Task description: Copy each line of the entries that contains the word "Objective".

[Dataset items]
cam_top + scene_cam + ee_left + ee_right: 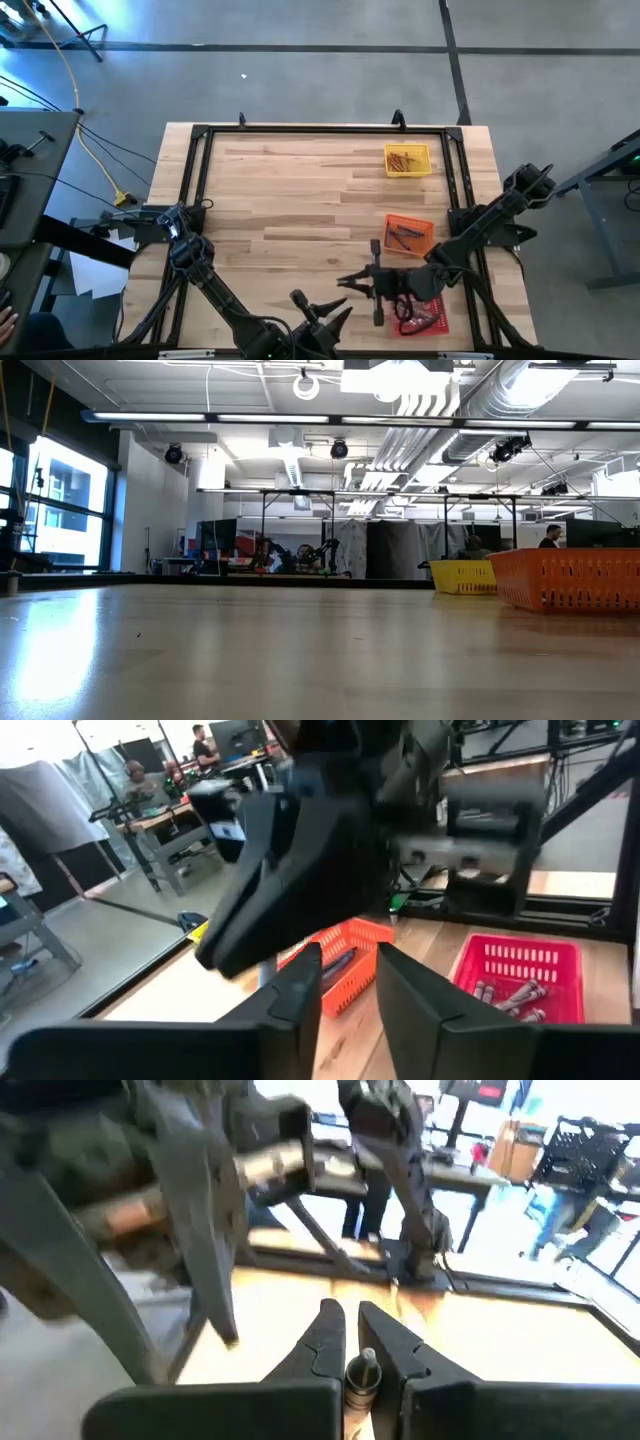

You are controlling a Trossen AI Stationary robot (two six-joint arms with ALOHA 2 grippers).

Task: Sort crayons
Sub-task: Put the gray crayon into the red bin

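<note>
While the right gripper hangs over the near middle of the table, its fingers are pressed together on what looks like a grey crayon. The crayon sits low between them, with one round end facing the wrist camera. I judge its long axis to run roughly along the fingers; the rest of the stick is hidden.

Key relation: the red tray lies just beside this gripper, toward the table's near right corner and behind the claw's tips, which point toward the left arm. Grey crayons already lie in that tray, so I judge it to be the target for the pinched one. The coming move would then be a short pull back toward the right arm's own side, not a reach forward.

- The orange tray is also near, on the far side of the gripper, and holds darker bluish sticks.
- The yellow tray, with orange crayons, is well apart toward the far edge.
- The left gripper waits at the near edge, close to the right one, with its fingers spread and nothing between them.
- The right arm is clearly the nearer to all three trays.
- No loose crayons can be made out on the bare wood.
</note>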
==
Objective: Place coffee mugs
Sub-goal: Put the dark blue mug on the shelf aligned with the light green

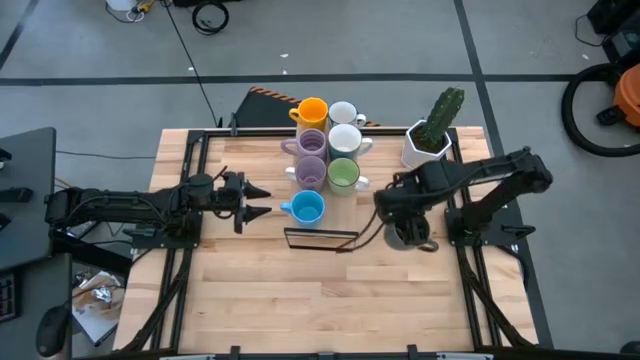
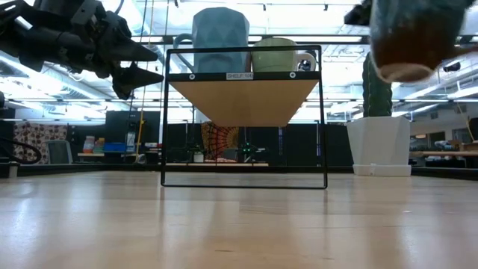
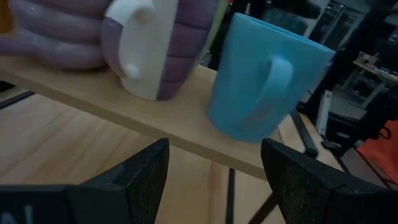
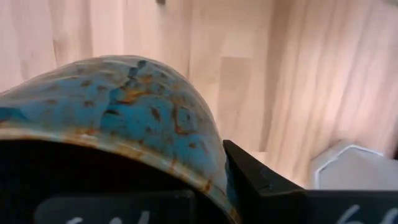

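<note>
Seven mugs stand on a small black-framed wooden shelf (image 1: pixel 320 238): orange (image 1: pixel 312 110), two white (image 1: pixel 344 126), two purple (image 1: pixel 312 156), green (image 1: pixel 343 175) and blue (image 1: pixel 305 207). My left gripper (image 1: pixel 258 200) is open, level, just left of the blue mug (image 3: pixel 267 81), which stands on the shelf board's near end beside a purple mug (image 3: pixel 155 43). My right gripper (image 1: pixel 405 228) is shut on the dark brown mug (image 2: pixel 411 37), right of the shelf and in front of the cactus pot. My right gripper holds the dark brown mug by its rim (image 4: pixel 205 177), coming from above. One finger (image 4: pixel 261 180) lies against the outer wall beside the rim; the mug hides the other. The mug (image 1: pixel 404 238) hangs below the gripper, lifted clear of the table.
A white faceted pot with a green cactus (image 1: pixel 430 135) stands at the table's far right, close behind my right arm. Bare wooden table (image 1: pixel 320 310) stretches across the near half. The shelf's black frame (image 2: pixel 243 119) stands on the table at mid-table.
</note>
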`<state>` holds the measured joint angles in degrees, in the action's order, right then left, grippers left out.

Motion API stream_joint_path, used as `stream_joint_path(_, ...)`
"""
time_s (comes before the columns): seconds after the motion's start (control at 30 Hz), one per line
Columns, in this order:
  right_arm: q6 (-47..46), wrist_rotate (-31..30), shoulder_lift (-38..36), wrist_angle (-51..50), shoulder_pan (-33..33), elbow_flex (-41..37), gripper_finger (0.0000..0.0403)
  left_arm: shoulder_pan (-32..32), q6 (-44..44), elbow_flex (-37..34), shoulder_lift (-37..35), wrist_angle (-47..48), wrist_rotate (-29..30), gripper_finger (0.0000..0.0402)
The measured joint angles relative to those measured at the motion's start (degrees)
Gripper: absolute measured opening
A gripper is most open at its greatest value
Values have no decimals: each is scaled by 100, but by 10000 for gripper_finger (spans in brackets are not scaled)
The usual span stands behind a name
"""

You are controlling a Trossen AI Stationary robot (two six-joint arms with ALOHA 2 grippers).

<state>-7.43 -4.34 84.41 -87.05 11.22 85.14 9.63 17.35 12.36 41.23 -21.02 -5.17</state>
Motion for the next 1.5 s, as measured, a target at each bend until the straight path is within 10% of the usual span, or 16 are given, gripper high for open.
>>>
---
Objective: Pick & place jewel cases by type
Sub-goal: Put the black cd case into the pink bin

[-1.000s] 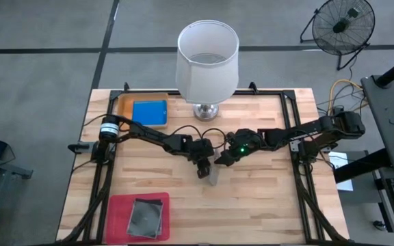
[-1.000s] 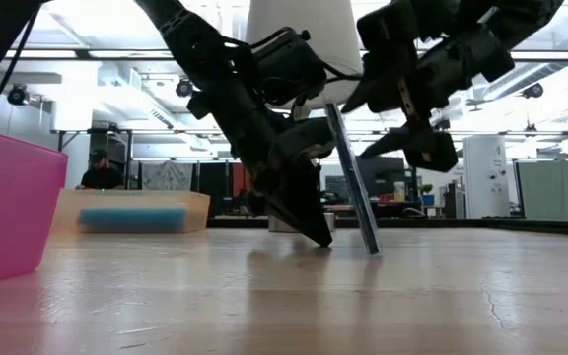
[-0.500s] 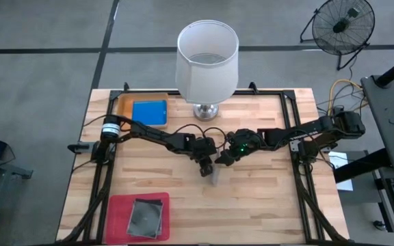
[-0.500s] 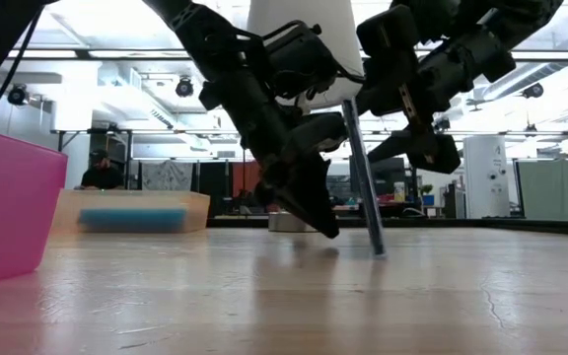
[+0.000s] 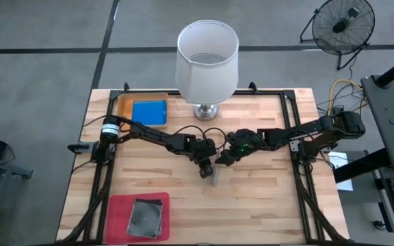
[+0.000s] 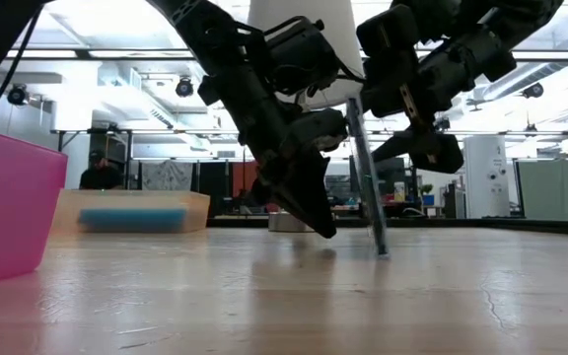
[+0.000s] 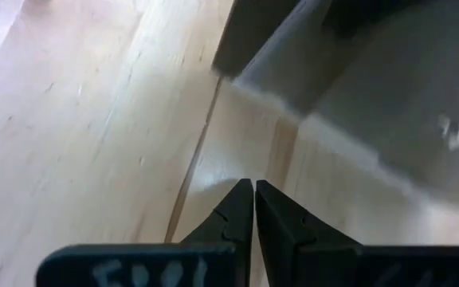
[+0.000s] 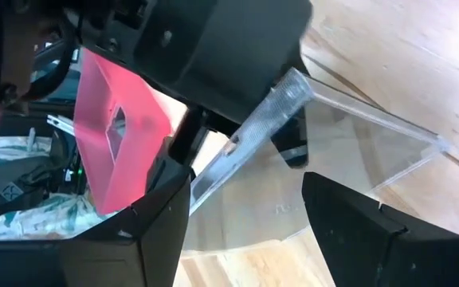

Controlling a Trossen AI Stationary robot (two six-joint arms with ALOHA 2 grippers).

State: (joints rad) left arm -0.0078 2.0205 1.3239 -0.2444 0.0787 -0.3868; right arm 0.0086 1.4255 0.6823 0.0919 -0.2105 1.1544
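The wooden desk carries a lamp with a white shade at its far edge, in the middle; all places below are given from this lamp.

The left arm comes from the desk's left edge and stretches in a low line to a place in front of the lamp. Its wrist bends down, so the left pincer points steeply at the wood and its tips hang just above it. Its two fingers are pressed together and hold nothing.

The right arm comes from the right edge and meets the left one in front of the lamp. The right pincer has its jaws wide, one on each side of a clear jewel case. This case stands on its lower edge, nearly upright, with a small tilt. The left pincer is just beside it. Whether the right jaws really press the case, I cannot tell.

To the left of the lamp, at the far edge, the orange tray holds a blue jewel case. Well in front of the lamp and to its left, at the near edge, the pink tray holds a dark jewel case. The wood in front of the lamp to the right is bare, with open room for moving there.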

Solved exercise:
Objective: Place coffee mugs
Objective: Pick & place jewel cases by type

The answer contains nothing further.